In the 1970's, a series of five property donations was received. The first was Adventure, a 14-acre parcel, which was bequeathed in a three-way trust to MOS, Hood College, and the Maryland National Capital Parks & Planning Commission (Montgomery County). In 1972, a 60-acre parcel in Caroline County was purchased and named Myrtle Simon Pelot Sanctuary, after the benefactor who bequeathed the funds. In 1975, an eight-acre marsh on a tributary of the Severn River in Anne Arundel County was donated by Col. William G. Bodenstein and became Mandares Creek Sanctuary. In 1976, Dr. Caroline tum Suden left MOS her residence on one-and-one-half acres in Harford County, forming the tum Suden Sanctuary. In 1978 The Nature Conservancy transferred to MOS fourteen acres in Frederick County, which had been left to them by Seymour B. Cooper, and after whom the sanctuary was named.

MOS made two purchases in 1972 with funds raised by the membership. Both purchases were additions to existing sanctuaries. Twelve acres were added to Irish Grove and 110 acres were added to Carey Run.

After a ten-year gap, three more parcels of land were donated and one more bequest was received. In 1988, The Nature Conservancy transferred to MOS 85.8 acres of woodlands in Garrett County which it had received from Robert L. Wilson, and which became the Carolyn W. Wilson Sanctuary. In 1990, a 50-acre woodlands in Talbot County, subsequently named the Marengo Woods Sanctuary, was donated by 15 local land owners. In 1993, the Eastern Shore Land Trust transferred to MOS 148 acres adjacent to Irish Grove, the gift of Mrs. Virginia Simmons. In 1990, John Wanuga left a bequest of over $100,000 to MOS which was turned over to the Wildfowl Trust of North America to help purchase property adjoining their Chesapeake Bay Environmental Center (at the time known as Horsehead Wetlands Center).

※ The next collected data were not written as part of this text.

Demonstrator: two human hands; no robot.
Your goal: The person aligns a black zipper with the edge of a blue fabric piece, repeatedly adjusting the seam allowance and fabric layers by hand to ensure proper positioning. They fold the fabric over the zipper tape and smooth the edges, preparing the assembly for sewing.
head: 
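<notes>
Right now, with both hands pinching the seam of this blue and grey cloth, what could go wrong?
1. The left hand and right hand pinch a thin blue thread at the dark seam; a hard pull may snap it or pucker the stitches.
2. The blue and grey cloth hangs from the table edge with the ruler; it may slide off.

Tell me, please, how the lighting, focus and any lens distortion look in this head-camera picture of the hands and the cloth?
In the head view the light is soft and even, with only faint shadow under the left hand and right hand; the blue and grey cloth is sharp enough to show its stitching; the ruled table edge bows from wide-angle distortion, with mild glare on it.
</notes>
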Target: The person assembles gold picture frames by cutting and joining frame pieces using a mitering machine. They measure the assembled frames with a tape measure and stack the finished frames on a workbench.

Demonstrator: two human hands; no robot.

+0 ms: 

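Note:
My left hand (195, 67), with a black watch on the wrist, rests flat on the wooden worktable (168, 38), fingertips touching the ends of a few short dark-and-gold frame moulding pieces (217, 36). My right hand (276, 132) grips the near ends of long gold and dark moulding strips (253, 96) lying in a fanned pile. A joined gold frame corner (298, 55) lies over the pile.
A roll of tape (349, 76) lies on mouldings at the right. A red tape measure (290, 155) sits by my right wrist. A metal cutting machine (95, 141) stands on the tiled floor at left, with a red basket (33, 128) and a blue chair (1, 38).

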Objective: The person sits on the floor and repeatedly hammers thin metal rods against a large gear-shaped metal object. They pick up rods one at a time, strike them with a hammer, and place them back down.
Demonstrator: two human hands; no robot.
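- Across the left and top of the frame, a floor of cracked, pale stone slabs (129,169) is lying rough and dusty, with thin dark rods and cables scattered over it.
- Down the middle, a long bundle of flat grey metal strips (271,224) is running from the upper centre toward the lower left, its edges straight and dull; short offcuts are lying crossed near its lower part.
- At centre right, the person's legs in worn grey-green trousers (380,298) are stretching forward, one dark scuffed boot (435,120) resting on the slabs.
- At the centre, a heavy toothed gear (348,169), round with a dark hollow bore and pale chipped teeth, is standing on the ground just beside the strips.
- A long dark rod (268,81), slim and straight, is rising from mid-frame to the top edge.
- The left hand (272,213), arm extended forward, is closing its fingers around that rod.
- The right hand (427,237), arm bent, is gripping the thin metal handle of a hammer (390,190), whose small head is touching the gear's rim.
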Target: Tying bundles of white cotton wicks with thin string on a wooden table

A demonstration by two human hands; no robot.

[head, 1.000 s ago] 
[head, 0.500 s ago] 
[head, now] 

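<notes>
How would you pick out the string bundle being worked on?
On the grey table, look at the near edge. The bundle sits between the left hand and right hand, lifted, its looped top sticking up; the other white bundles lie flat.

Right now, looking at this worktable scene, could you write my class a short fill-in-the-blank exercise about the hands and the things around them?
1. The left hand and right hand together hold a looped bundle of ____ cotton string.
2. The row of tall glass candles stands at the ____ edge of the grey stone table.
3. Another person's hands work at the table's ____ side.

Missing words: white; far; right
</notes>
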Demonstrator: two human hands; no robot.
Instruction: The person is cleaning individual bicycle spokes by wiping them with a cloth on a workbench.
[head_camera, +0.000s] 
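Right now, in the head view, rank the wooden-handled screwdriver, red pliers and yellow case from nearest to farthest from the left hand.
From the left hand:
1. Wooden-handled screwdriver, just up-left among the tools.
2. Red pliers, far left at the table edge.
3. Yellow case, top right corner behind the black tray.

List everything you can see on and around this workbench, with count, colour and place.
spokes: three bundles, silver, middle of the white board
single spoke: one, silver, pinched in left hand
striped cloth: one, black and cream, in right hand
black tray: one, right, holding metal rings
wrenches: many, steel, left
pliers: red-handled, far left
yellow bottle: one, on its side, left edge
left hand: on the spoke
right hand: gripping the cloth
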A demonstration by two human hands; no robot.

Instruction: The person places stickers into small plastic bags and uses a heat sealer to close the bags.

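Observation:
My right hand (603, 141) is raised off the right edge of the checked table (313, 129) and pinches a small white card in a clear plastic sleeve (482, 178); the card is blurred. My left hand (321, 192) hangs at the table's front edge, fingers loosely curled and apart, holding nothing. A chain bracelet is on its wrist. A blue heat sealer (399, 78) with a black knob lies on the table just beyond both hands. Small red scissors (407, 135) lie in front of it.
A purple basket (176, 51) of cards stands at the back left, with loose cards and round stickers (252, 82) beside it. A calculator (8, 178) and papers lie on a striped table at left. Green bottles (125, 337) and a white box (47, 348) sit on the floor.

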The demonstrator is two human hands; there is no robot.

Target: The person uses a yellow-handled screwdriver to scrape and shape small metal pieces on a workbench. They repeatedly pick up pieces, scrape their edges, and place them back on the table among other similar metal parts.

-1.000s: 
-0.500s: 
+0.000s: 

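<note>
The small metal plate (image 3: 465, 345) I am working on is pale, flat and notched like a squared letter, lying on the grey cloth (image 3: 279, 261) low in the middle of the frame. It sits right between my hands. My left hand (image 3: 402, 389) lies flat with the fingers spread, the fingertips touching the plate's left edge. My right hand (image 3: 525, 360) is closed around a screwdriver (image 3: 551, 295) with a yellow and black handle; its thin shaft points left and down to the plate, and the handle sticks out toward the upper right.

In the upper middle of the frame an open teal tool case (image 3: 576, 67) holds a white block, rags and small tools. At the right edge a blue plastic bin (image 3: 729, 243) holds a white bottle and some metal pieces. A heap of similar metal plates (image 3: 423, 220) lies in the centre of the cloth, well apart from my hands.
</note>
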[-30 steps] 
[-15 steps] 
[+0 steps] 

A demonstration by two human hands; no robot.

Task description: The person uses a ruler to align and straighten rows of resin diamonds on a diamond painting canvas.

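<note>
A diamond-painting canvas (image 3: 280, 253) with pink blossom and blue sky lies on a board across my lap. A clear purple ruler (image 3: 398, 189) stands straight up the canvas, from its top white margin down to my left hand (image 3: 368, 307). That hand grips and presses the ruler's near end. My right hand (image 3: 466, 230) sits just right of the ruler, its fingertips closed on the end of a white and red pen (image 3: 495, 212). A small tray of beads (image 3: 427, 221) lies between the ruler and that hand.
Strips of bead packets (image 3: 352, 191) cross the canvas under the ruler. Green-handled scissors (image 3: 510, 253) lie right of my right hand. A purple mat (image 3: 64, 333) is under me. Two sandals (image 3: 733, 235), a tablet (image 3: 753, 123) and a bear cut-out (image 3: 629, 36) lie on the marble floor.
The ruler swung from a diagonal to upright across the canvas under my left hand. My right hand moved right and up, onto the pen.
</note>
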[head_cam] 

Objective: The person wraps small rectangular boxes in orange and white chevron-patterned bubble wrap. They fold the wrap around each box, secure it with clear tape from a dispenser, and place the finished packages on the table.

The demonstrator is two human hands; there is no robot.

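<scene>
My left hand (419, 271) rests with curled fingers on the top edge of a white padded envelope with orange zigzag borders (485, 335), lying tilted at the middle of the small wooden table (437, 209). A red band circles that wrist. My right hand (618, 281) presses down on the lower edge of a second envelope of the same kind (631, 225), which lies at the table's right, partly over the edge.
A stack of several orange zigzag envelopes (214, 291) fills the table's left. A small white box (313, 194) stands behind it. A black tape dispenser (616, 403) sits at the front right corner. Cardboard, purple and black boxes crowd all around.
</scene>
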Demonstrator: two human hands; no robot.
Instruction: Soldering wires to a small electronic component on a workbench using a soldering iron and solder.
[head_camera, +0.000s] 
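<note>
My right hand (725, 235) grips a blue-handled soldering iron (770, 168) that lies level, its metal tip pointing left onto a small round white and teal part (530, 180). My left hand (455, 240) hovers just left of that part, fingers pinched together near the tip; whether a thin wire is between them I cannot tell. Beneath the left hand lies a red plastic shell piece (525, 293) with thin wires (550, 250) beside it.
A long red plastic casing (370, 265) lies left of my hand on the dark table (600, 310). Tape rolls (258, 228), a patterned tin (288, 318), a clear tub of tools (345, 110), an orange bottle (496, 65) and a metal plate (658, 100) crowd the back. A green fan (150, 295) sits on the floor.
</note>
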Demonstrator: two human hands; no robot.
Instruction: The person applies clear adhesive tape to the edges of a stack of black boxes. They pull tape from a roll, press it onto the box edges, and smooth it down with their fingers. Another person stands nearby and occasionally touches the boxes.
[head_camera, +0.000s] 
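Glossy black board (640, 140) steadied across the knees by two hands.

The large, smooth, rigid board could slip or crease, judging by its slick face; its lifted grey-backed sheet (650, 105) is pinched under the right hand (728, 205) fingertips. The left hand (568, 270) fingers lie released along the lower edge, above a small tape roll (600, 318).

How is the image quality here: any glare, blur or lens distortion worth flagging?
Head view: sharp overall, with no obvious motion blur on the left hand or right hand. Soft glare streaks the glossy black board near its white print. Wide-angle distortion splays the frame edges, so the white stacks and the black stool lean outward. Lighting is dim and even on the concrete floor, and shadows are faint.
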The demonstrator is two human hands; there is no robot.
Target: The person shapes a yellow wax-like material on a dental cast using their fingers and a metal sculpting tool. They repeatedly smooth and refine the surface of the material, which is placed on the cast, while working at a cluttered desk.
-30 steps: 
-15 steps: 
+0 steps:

That is how the sanctuary system grew. Later, two sanctuaries were closed, both unfortunately in Harford County. The first to go was the first sanctuary, Rock Run. In 1973, after thirteen years of successful programs and projects, the property changed hands and became part of Susquehanna State Park. MOS was allowed to continue renting the house and one acre; however, three years later a fire made the house unusable. After receiving the bequest for tum Suden Sanctuary, the Harford Chapter moved their operations there and established a good working relationship with Harford Glen, an adjacent 245-acre outdoor education center owned by the Harford County Board of Education.. In 1983, the MOS Board of Directors decided to use tum Suden to house the Atlas coordinator who occupied it until 1994 at which time, by recommendation of the Harford Chapter, the property was turned over to Harford Glen.